Java efficiently reads large files and Java reads files

Source: Internet
Author: User

Java efficiently reads large files and Java reads files
1. Overview

This tutorial demonstrates how to use Java to efficiently read large files. This article is part of the "Java-regression basics" series of tutorials on Baeldung (http://www.baeldung.com.

2. Read data in memory

The standard way to read a file row is to read it in memory. Both Guava and Apache Commons IO provide the following method to quickly read the file row:

Files.readLines(new File(path), Charsets.UTF_8);FileUtils.readLines(new File(path));

This method causes the problem that all the lines of the file are stored in the memory. When the file is large enough, the program will soon throw an OutOfMemoryError exception.

For example, read an object of about 1 GB:
@Testpublic void givenUsingGuava_whenIteratingAFile_thenWorks() throws IOException {    String path = ...    Files.readLines(new File(path), Charsets.UTF_8);}

At the beginning, this method only occupies a small amount of memory: (about 0 MB of memory is consumed)

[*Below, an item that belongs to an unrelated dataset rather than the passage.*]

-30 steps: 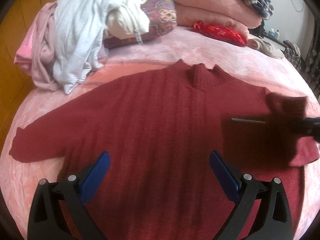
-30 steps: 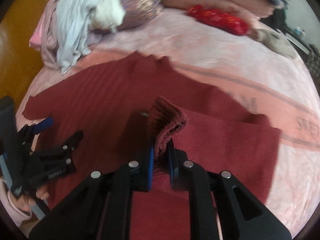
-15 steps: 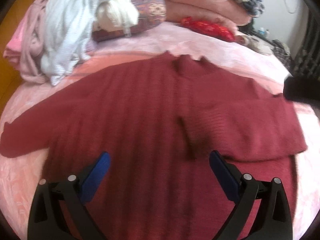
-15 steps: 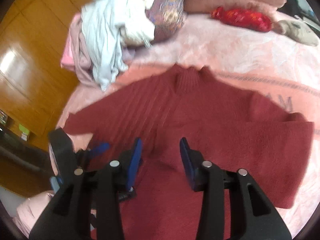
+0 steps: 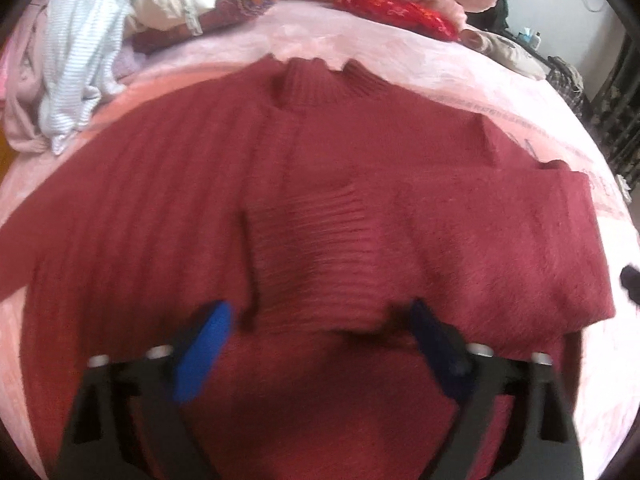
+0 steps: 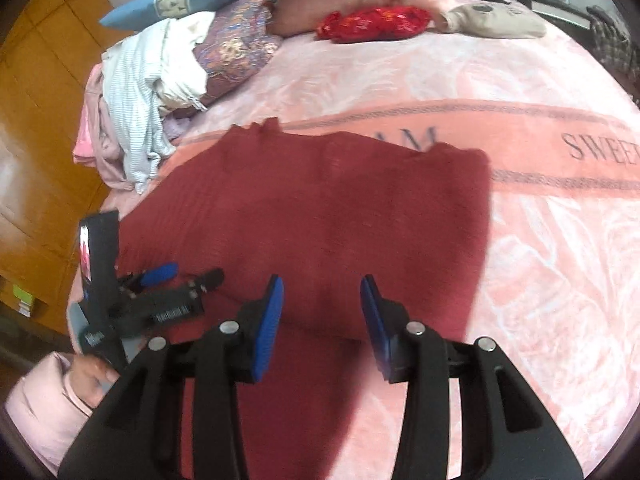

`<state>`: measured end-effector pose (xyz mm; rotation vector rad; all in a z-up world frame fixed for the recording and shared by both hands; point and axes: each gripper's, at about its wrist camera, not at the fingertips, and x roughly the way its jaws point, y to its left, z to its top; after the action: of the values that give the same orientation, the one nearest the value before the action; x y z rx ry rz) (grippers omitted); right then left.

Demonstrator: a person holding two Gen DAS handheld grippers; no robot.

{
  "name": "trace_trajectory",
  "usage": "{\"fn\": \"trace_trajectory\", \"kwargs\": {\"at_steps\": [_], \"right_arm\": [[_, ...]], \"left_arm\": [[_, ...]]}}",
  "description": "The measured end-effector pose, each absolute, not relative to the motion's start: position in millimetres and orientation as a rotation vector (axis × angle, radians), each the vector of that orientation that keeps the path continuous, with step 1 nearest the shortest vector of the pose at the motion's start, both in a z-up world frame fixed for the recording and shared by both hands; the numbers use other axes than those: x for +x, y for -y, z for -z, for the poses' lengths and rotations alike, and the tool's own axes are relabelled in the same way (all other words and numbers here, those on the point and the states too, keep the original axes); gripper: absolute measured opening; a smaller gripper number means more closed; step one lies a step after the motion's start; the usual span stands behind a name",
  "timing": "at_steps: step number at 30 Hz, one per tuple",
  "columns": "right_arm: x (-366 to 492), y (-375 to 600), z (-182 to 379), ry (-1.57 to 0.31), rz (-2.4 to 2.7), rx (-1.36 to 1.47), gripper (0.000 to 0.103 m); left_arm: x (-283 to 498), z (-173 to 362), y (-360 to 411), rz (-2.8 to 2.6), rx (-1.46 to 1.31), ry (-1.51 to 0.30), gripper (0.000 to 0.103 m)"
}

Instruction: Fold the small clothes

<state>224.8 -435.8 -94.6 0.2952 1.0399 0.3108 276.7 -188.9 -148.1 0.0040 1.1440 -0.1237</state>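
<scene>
The red sweater lies flat in the middle of the pink blanket, one sleeve folded across its chest, its bottom hidden behind the left gripper and right gripper, both with fingers wide apart and holding nothing, and the left picture is blurry.

Both wrist cameras look forward along their fingers toward the head of the bed, the left one low and close over the red sweater, the right one higher and farther back, sharing that sweater and the clothes pile beyond it.
</scene>
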Motion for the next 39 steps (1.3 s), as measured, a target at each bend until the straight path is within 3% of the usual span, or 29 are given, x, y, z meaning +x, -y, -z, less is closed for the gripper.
{"fn": "trace_trajectory", "kwargs": {"at_steps": [2,3,5,7,11,20,25,30,31,33,35,39], "right_arm": [[221.6,443.1,99.3,-1.038,-0.311,0.303,0.041],[219.6,448.3,101.9,-1.036,-0.310,0.320,0.041],[217.1,455.8,105.3,-1.033,-0.305,0.345,0.041],[215.4,460.8,106.5,-1.032,-0.295,0.341,0.041],[213.0,468.2,104.5,-1.018,-0.289,0.357,0.041],[223.9,458.8,108.5,-1.022,-0.297,0.420,0.041],[237.5,437.8,126.4,-1.080,-0.279,0.418,0.055],[254.9,422.8,152.3,-1.155,-0.258,0.459,0.052],[256.9,420.5,157.0,-1.166,-0.257,0.458,0.048],[258.4,420.5,162.3,-1.172,-0.219,0.434,0.026],[257.0,423.6,164.1,-1.176,-0.206,0.421,0.020],[254.0,425.3,162.2,-1.197,-0.190,0.386,0.023]], "left_arm": [[278.5,148.2,193.0,0.127,-0.020,-1.144,0.053],[280.4,147.8,194.1,0.135,-0.036,-1.143,0.048],[284.2,147.1,195.2,0.160,-0.069,-1.156,0.024],[286.2,144.9,193.7,0.180,-0.104,-1.166,0.016],[287.3,122.9,180.2,0.202,-0.153,-1.106,0.014],[295.6,66.8,105.3,0.109,-0.035,-0.871,0.015],[306.8,98.8,64.3,0.028,-0.019,-0.908,0.017],[305.7,129.8,50.4,0.000,-0.019,-0.956,0.035],[304.6,132.1,49.6,-0.001,-0.011,-0.955,0.039],[302.3,129.8,45.6,0.010,-0.004,-0.959,0.046],[301.3,121.4,38.8,0.010,-0.003,-0.954,0.057],[298.0,98.0,12.4,0.007,-0.027,-0.959,0.073]]}}
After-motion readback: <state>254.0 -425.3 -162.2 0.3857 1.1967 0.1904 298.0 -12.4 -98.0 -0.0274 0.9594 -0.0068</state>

[main] INFO  org.baeldung.java.CoreJavaIoUnitTest - Total Memory: 128 Mb[main] INFO  org.baeldung.java.CoreJavaIoUnitTest - Free Memory: 116 Mb

However, when all the files are read into the memory, we can see that (about 2 GB of memory is consumed ):

[main] INFO  org.baeldung.java.CoreJavaIoUnitTest - Total Memory: 2666 Mb[main] INFO  org.baeldung.java.CoreJavaIoUnitTest - Free Memory: 490 Mb

This means that this process consumes about GB of memory-the reason is simple: all the lines of the file are stored in the memory ].

Putting all the file content in the memory will soon exhaust the available memory-no matter how large the actual available memory is, this is obvious.

In addition, we usually do not need to put all the lines of the file into the memory at a time-on the contrary, we only need to traverse each row of the file and then perform corresponding processing, after processing, discard it. Therefore, this is exactly what we will do-through row iteration, rather than putting all rows in the memory.

3. file stream

Now let's take a look at this solution-we will use the java. util. Contents class to scan the file content and read it row by row consecutively:

FileInputStream inputStream = null;Scanner sc = null;try {  inputStream = new FileInputStream(path);  sc = new Scanner(inputStream, "UTF-8");  while (sc.hasNextLine()) {    String line = sc.nextLine();    // System.out.println(line);  }  // note that Scanner suppresses exceptions  if (sc.ioException() != null) {    throw sc.ioException();  }} finally {  if (inputStream != null) {    inputStream.close();  }  if (sc != null) {    sc.close();  }}

This scheme will traverse all rows in the file-each row can be processed without reference. In short, they are not stored in the memory: (about MB of memory is consumed)

[main] INFO  org.baeldung.java.CoreJavaIoUnitTest - Total Memory: 763 Mb[main] INFO  org.baeldung.java.CoreJavaIoUnitTest - Free Memory: 605 Mb
4. Apache Commons IO stream

You can also use the Commons IO library and use the custom LineIterator provided by the Library:

LineIterator it = FileUtils.lineIterator(theFile, "UTF-8");try {    while (it.hasNext()) {        String line = it.nextLine();        // do something with line    }} finally {    LineIterator.closeQuietly(it);}

Because not all files are stored in the memory, this leads to a very conservative memory consumption: (approximately 150 MB of memory consumption)

[main] INFO  o.b.java.CoreJavaIoIntegrationTest - Total Memory: 752 Mb[main] INFO  o.b.java.CoreJavaIoIntegrationTest - Free Memory: 564 Mb
5. Conclusion

This short article describes how to process large files without repeated reading or consuming memory. This provides a useful solution for processing large files.

All the implementation and code snippets of these examples can be obtained from my github project -- this is an Eclipse-based project, so it should be easily imported and run.

Contact Us

The content source of this page is from Internet, which doesn't represent Alibaba Cloud's opinion; products and services mentioned on that page don't have any relationship with Alibaba Cloud. If the content of the page makes you feel confusing, please write us an email, we will handle the problem within 5 days after receiving your email.

If you find any instances of plagiarism from the community, please send an email to: info-contact@alibabacloud.com and provide relevant evidence. A staff member will contact you within 5 working days.

A Free Trial That Lets You Build Big!

Start building with 50+ products and up to 12 months usage for Elastic Compute Service

  • Sales Support

    1 on 1 presale consultation

  • After-Sales Support

    24/7 Technical Support 6 Free Tickets per Quarter Faster Response

  • Alibaba Cloud offers highly flexible support services tailored to meet your exact needs.